There are four factors that would help to restrict or perhaps even to defeat the disease. The first is early diagnosis through education of clinicians and increasing patient awareness, which greatly improves the opportunity for effective and positive treatment. The other three are purely preventative. Carcinogenic substances such as betel nut and, much more commonly, tobacco are major factors in oral and other cancers. Excessive alcohol, particularly combined with tobacco smoking, is a huge causative factor. We are all well-versed in and applaud the actions of various Governments to persuade people to reduce alcohol intake and to secure, hopefully and eventually, a collapse in tobacco usage.

I will concentrate on the human papillomavirus, which I touched on during the debate on 13 January. I want to refer to the two main ones—there is a huge family—that cause particularly unpleasant cancers throughout the body. We know about cervical cancer and the related penile cancer, but there is also oral cancer. The latest figures that I quickly managed to find on cases of HPV-related cancers for the UK are from 2009, when 7,538 females and 6,484 males were affected. It is not quite 50:50, but it is getting there.

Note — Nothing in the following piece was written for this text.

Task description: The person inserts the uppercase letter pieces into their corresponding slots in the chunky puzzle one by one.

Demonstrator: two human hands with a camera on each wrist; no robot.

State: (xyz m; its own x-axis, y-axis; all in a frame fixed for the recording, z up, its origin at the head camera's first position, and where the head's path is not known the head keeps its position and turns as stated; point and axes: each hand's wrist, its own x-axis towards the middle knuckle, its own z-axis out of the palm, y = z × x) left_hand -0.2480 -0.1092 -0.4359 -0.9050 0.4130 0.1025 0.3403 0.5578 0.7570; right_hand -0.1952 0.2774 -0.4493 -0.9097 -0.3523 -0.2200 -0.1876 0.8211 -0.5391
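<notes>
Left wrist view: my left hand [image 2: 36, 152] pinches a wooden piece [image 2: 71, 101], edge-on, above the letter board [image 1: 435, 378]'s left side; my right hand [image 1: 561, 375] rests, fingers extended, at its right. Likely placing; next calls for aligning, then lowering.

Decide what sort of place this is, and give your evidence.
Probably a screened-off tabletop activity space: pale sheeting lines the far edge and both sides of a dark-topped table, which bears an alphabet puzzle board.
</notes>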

In 2010, 2,016 males and 2,253 females died in the UK as a result of HPV-associated cancers, including cervical, penile, vaginal, vulval, laryngeal and oral. For males in the UK, the greatest proportion of new cases and deaths were as a result of oral cancer. In females, oral cancer is a relatively close second to cervical cancer. The number of annual cases of HPV-related cancers in men is rising significantly and it is not just oral cancer. Indeed, if recent trends continue, annual cases of HPV-positive oropharyngeal cancers may surpass annual cases of cervical cancers by 2020.

This country, along with several others, has an inoculation programme for HPV. A full inoculation programme would, in a manner not too dissimilar to that of polio, effectively reduce and then cut out transmission of the HPV virus. It would produce what is known as herd immunity, as has happened in Australia. Here, however, HPV inoculation is available only for girls and not for boys. The Minister correctly pointed out on 13 January that the Joint Committee on Vaccination and Immunisation, after considering the matter at two meetings in February, will be reporting later this month, hence my pre-emptive strike. She also stated that the JCVI agreed in October last year to set up a sub-committee on HPV vaccination to assess, among other things, extending the programme, as a priority, to men who have sex with men—I do not quite see the relevance of that—to adolescent boys or to both. Obviously, I hope that an inoculation programme for boys and girls should be made available and promoted.

In my area of Surrey, where parents take health and health protection seriously, only 60% of the girls who could and should be receiving the HPV vaccine do so. Assuming a 50:50 split of boys and girls at inoculation age, only 30% of the Surrey population that could and should be inoculated are being inoculated. A full spread of inoculation would, as with polio, bring herd immunity over time. It is irrelevant whether these kids grow up to pass on the HPV virus by heterosexual or homosexual sex. What is important is that, whether the JCVI agrees or not, the Government take early action, as Australia has done. I put it to the Minister that it is not fair, ethical or socially responsible to have a public health programme that leaves 50% of the population vulnerable to infection just because the vaccine is not made available to boys.

As I said, my speech is a pre-emptive strike, and I wait to hear what the JCVI and the Minister have to say.